Hardships always bring out the worse in men. The unbearable economic pressure in Africa is what always explodes on tribal and religious lines, which some unscrupulous demagogic politicians exploit to their personal advantage. There is a correlation between economic down turn and the activities of the far right in most Western countries. And in our backyard when our shambolic economy takes a further nosedive these usual suspects come out of the wood work to take advantage of their congregant’s anxieties. How do you move forward when African politicians cannot rationalise the fact that we cannot all be leaders at the same time? From where comes the progress when leaders think they are the only people with brains to manage the affairs of state like Mugabe? The problem of Africa is purely economical, which is constantly being exacerbated by poor leadership. This is the Africa’s conundrum; there is nothing spiritual about it my dear Archbishop Duncan Williams.

We have leaders who will never do the right thing, but rather adopt policies that will forever guarantee their political career. For example, the cure of inflation is not a garden of roses. If you are a politician and you want to get through with it there is the likelihood that you will lose the next elections, because of the hardship it creates. One of the most effective proactive cures for inflation is to mop out excess liquidity in an economy by increasing interest rates. However, in the Ghanaian economy rates are as high as 23%. It is impossible to further increase rates without the economy going into cardiac arrest, which will cause a lot of hardships when jobs are shed. The alternative is to reduce the bloated government expenditure on salaries. And no politician will advocate for such a policy that will cost them their position. They are champions of policies that when things go bad the murder weapon cannot be traced to their door steps. We have leaders who want us to believe that when they decided to go along with the single spine salary structure they did not know that it will spiral out of control. In this day and age that even a fourth grade accountant can apply a mundane spread sheet to come up with simple cost analysis into the future. Politicians spend what the country does not have, clearly, to bribe the electorates during elections. When it wrecks the long term economic prospects of the country I don’t think anybody should be telling me this is spiritual? This is the pickle we find ourselves and it is without doubt devastating the continent economically, physically and psychologically.
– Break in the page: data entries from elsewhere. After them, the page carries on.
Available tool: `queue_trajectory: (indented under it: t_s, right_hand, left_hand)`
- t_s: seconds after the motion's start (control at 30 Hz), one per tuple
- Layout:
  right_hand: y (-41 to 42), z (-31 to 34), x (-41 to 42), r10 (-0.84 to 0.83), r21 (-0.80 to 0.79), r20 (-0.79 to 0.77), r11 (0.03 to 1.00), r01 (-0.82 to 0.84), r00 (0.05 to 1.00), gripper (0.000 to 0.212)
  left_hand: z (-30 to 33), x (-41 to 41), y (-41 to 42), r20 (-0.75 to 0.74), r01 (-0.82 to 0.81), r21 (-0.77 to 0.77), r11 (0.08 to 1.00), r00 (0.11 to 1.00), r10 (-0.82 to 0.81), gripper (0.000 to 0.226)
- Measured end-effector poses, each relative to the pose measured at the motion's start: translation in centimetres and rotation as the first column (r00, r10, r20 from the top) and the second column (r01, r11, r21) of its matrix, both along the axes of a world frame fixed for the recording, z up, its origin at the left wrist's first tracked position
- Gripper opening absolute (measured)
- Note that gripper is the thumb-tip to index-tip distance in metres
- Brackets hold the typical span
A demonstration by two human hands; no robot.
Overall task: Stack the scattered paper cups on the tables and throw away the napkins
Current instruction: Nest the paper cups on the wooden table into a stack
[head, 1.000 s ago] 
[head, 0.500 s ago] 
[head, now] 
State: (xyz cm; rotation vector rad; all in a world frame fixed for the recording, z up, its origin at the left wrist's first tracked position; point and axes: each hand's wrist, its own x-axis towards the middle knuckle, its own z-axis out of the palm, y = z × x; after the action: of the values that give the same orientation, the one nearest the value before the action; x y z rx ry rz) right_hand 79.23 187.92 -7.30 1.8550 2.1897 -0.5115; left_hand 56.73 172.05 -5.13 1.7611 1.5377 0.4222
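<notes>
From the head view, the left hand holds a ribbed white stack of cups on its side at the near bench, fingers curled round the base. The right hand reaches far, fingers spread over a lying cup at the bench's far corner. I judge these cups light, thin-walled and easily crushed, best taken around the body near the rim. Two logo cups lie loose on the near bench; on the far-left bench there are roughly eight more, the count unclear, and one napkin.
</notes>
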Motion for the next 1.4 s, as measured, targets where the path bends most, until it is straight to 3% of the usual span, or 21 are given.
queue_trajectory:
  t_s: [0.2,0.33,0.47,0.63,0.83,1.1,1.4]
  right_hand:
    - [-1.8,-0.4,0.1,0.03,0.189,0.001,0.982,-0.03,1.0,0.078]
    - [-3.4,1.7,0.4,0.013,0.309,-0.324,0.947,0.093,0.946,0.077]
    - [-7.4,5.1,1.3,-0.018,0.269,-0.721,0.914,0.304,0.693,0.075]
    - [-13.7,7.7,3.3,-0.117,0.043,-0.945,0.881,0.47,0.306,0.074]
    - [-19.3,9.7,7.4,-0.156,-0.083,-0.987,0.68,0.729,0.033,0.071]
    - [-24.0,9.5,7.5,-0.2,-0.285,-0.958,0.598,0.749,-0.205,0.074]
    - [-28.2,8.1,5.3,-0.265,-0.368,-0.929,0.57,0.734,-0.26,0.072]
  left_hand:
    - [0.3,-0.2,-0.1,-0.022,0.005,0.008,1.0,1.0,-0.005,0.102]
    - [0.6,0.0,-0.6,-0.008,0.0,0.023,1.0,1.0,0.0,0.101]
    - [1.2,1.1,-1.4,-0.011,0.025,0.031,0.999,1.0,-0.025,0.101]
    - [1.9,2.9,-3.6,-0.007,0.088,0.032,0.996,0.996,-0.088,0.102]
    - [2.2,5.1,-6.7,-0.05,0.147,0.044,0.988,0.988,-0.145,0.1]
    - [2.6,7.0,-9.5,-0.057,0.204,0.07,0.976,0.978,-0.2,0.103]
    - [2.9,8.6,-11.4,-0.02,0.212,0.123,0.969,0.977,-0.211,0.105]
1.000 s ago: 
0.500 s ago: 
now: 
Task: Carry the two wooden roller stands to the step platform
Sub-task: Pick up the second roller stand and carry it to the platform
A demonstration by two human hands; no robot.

I cannot definitively say that I am 100% certain about the efficacy of any of those prescriptions including mine; however, I know that spirituality is not one of them. What Africa is lacking is leadership. South Africa is a classic case in this discourse. That country would have gone up in flames had it not been for the exceptional leadership qualities of Mandela. If Mandela had not taken his leadership role by the horn South Africa would have degenerated into a wasteland.

Rwanda has got the highest density of churches per head in Africa, yet that could not avert the butchering of their own. Don’t give the faithful false solutions for them to go and spend 12 hours in churches to wrestle a non existing enemy. Get them to work hard on their farms, shops and businesses, besides getting their various governments to be on their toes.